Memory access pattern - Wikiwand

Sequential
The simplest extreme is the sequential access pattern, where data is read, processed, and written out with straightforward incremented/decremented addressing. These access patterns are highly amenable to prefetching.
Strided
Strided or simple 2D, 3D access patterns (e.g., stepping through multi-dimensional arrays) are similarly easy to predict, and are found in implementations of linear algebra algorithms and image processing. Loop tiling is an effective approach.[19] Some systems with DMA provided a strided mode for transferring data between subtile of larger 2D arrays and scratchpad memory.[20]
Linear
A linear access pattern is closely related to "strided", where a memory address may be computed from a linear combination of some index. Stepping through indices sequentially with a linear pattern yields strided access. A linear access pattern for writes (with any access pattern for non-overlapping reads) may guarantee that an algorithm can be parallelised, which is exploited in systems supporting compute kernels.
Nearest neighbor
Nearest neighbor memory access patterns appear in simulation, and are related to sequential or strided patterns. An algorithm may traverse a data structure using information from the nearest neighbors of a data element (in one or more dimensions) to perform a calculation. These are common in physics simulations operating on grids.[21] Nearest neighbor can also refer to inter-node communication in a cluster; physics simulations which rely on such local access patterns can be parallelized with the data partitioned into cluster nodes, with purely nearest-neighbor communication between them, which may have advantages for latency and communication bandwidth. This use case maps well onto torus network topology.[22]
2D spatially coherent
In 3D rendering, access patterns for texture mapping and rasterization of small primitives (with arbitrary distortions of complex surfaces) are far from linear, but can still exhibit spatial locality (e.g., in screen space or texture space). This can be turned into good memory locality via some combination of morton order[23] and tiling for texture maps and frame buffer data (mapping spatial regions onto cache lines), or by sorting primitives via tile based deferred rendering.[24] It can also be advantageous to store matrices in morton order in linear algebra libraries.[25]
Scatter
A scatter memory access pattern combines sequential reads with indexed/random addressing for writes.[26] Compared to gather, It may place less load on a cache hierarchy since a processing element may dispatch writes in a "fire and forget" manner (bypassing a cache altogether), whilst using predictable prefetching (or even DMA) for its source data.

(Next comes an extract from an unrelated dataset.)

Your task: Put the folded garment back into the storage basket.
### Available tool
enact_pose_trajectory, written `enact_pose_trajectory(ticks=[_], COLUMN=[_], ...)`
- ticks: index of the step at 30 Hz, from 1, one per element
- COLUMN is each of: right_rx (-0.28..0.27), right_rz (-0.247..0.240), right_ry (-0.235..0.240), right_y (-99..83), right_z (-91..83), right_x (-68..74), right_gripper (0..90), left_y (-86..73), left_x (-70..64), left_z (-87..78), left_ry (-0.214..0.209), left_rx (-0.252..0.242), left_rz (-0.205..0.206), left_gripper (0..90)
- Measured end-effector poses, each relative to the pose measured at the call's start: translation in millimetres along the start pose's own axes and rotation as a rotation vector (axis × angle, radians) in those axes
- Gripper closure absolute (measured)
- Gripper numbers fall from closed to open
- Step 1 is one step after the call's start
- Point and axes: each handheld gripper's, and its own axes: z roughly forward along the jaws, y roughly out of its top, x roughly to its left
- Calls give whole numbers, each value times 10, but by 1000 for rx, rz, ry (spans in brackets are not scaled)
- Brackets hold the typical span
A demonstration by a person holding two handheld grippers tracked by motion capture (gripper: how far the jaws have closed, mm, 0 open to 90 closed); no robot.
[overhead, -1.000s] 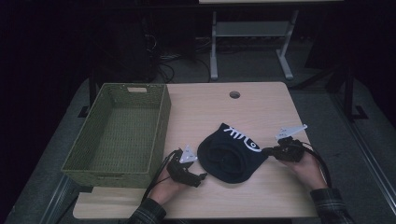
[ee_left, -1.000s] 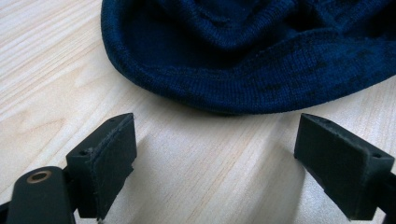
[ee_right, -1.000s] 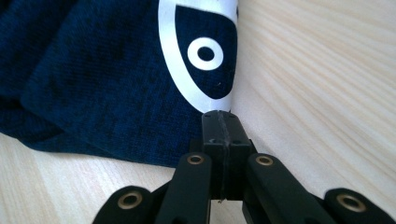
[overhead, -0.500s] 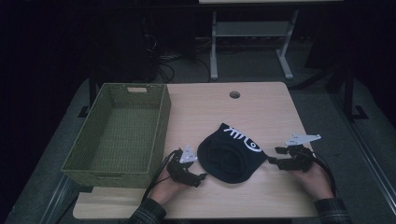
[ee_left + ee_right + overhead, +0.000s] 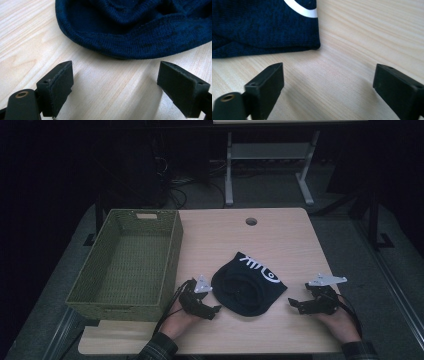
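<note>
Both grippers spread (empty), beanie (image 5: 248, 285) between, basket (image 5: 125, 265) left

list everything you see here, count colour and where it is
knit hat: 1, dark navy with white print, near middle of the table, between the grippers
basket: 1, olive green woven, nothing in it, left part of the table
table: 1, light wood, round hole near far edge
desk frame: 1, pale grey, on the floor beyond the table
left gripper: 1, black, open, just left of the hat
right gripper: 1, black, open, right of the hat, apart from it
</note>
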Motion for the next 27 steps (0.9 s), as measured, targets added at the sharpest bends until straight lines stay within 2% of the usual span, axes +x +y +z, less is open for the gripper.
enact_pose_trajectory(ticks=[4,6,15,27], right_rx=[11,11,15,15], right_rz=[-14,-6,-2,-2], right_ry=[-23,-27,-24,-24], right_y=[-16,-21,-19,-19], right_z=[32,31,39,39], right_x=[7,11,13,12], right_gripper=[66,59,46,46], left_y=[35,71,253,589], left_x=[-11,-18,-21,-74], left_z=[-29,-65,-185,-155], left_ry=[-7,-8,-47,-93], left_rx=[8,12,38,64], left_rz=[-14,-29,-58,-21], left_gripper=[128,128,132,136])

However, it may be harder to parallelise since there is no guarantee the writes do not interact,[27] and many systems are still designed assuming that a hardware cache will coalesce many small writes into larger ones.
In the past, forward texture mapping attempted to handle the randomness with "writes", whilst sequentially reading source texture information.
The PlayStation 2 console used conventional inverse texture mapping, but handled any scatter/gather processing "on-chip" using EDRAM, whilst 3D model (and a lot of texture data) from main memory was fed sequentially by DMA. This is why it lacked support for indexed primitives, and sometimes needed to manage textures "up front" in the display list.
Gather
In a gather memory access pattern, reads are randomly addressed or indexed, whilst the writes are sequential (or linear).[26] An example is found in inverse texture mapping, where data can be written out linearly across scan lines, whilst random access texture addresses are calculated per pixel.
Compared to scatter, the disadvantage is that caching (and bypassing latencies) is now essential for efficient reads of small elements, however it is easier to parallelise since the writes are guaranteed to not overlap. As such the gather approach is more common for gpgpu programming,[27] where the massive threading (enabled by parallelism) is used to hide read latencies.[27]
Combined gather and scatter
An algorithm may gather data from one source, perform some computation in local or on chip memory, and scatter results elsewhere. This is essentially the full operation of a GPU pipeline when performing 3D rendering- gathering indexed vertices and textures, and scattering shaded pixels in screen space. Rasterization of opaque primitives using a depth buffer is "commutative", allowing reordering, which facilitates parallel execution. In the general case synchronisation primitives would be needed.
Random
At the opposite extreme is a truly random memory access pattern. A few multiprocessor systems are specialised to deal with these.[28] The PGAS approach may help by sorting operations by data on the fly (useful when the problem *is* figuring out the locality of unsorted data).[21] Data structures which rely heavily on pointer chasing can often produce poor locality of reference, although sorting can sometimes help. Given a truly random memory access pattern, it may be possible to break it down (including scatter or gather stages, or other intermediate sorting) which may improve the locality overall; this is often a prerequisite for parallelizing.